WOODY GUTHRIE - AUTOGRAPH LETTER SIGNED - HFSID 283633
Sale Price $3,612.50
Reg. $4,250.00
WOODY GUTHRIE
The songwriter and folk singer penned this undated letter and his signature about a
possible job at the California radio station KGIL
Autograph Letter Signed: "Woody Guthrie". Pencil notations near top left, left edge and bottom
right corner, all in unknown hand. 1 page, 7x10½, ruled paper, rounded right corners, three
binder holes at left edge, affixed to a 8½x11 sheet of paper with adhesive labels in top left and
bottom right corners. El Ray Hotel, Los Angeles, California. Addressed to Cyrus Adler. In
full: "Dear Cy & Clement & All: A certain disc jockey, George Wilhelm, plays on [sic] hour of folk
records every night from 10 to 11 p.m., at the studios of KGIL, 4919 Van Nuys Blvd., Sherman
Oaks, California. He makes a big splash over Burls [sic] records, Josh White's, My own, and others,
He draws a goodly stack of mail per day. I hear that he invites live talent to come down and do a
few numbers in betwixt & between folk rec-ordings. Burl quested out there some few days ago.

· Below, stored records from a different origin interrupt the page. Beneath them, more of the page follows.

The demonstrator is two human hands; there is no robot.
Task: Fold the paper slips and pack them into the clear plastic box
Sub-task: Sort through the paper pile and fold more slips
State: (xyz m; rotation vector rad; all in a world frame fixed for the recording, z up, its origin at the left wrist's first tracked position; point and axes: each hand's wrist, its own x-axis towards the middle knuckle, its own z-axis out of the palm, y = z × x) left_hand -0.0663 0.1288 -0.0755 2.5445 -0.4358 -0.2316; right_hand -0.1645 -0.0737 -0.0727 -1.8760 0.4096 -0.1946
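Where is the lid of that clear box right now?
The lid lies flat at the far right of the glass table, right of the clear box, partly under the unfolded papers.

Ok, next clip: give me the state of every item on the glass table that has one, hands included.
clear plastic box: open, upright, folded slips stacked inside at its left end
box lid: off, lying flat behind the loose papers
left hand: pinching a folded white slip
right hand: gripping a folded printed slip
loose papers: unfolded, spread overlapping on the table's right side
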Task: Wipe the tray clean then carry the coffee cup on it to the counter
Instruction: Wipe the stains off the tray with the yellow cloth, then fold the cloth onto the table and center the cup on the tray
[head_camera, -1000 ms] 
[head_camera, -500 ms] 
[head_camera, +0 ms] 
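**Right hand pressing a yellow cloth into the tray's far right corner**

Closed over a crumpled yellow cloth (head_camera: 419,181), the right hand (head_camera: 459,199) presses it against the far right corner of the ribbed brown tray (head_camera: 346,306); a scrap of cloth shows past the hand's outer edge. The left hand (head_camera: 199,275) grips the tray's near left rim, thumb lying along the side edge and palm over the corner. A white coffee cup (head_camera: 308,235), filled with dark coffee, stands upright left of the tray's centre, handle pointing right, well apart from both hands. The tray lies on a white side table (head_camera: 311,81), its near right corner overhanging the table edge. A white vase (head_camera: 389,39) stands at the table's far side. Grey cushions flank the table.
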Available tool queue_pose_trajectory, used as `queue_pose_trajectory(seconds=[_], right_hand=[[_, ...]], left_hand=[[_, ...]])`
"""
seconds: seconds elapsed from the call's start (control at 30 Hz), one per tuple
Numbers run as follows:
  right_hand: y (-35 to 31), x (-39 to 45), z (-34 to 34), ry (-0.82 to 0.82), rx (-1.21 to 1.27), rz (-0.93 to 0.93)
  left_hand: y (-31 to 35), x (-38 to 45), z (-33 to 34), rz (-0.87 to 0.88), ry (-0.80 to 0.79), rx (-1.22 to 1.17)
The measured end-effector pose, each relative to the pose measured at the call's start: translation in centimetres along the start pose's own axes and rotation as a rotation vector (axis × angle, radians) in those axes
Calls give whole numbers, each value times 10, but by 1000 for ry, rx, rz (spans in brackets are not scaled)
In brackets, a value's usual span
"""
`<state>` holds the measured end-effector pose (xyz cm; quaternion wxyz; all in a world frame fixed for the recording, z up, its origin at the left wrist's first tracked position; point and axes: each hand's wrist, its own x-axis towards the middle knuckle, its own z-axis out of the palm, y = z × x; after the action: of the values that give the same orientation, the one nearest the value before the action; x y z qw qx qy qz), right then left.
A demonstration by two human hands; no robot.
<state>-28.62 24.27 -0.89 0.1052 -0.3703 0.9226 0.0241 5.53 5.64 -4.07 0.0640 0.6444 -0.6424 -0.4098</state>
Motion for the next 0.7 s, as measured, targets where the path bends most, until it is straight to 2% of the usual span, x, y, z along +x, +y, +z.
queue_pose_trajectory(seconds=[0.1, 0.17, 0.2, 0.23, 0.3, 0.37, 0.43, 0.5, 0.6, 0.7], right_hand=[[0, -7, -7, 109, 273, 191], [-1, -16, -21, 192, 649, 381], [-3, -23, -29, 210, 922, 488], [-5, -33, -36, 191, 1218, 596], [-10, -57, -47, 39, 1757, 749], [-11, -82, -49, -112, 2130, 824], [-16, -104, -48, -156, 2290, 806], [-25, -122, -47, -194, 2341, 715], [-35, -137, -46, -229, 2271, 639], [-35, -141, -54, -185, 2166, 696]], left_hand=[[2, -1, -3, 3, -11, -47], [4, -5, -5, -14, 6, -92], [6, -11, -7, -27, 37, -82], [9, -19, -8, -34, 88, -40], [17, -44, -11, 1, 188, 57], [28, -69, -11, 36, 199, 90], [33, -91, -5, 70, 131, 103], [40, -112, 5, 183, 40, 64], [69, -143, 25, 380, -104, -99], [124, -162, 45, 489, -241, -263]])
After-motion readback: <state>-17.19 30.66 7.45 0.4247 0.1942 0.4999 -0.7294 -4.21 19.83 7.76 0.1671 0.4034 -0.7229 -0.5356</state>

They've had fold music & ballad lovers (performers) come into studio and knock off a whole
evening in tribute to me & my legend & my ballads. George Wilhelm may cause bossman at
KGIL to see clear reasons for giving me a hundred a week sustaining till sponsored to knock out a
30 minute song & story (news comment) spot over their facilities and wires and machinery. A
ballad a day by me, plus a tall tale contest, winner gets free album of my recordings (and a
folksinger visitor most days). I never met said Mr. Wilhelm nor any bigshots around KGIL. But I
did ride out yesterday on the Red Trolley car and eat a burger across the street from station hooks
young and new with progressing plate glass windows & doors. I didn't get their phone number.
Best Regards". KGIL began broadcasting in 1947, mostly as a big band station. It's still
broadcasting as of this biography as an oldies station. The most important American folk
singer and songwriter of the first half of the 20th Century, Woody Guthrie (1912-1967)
wrote more than 1,000 songs, many of them standards such as “This Land Is Your Land”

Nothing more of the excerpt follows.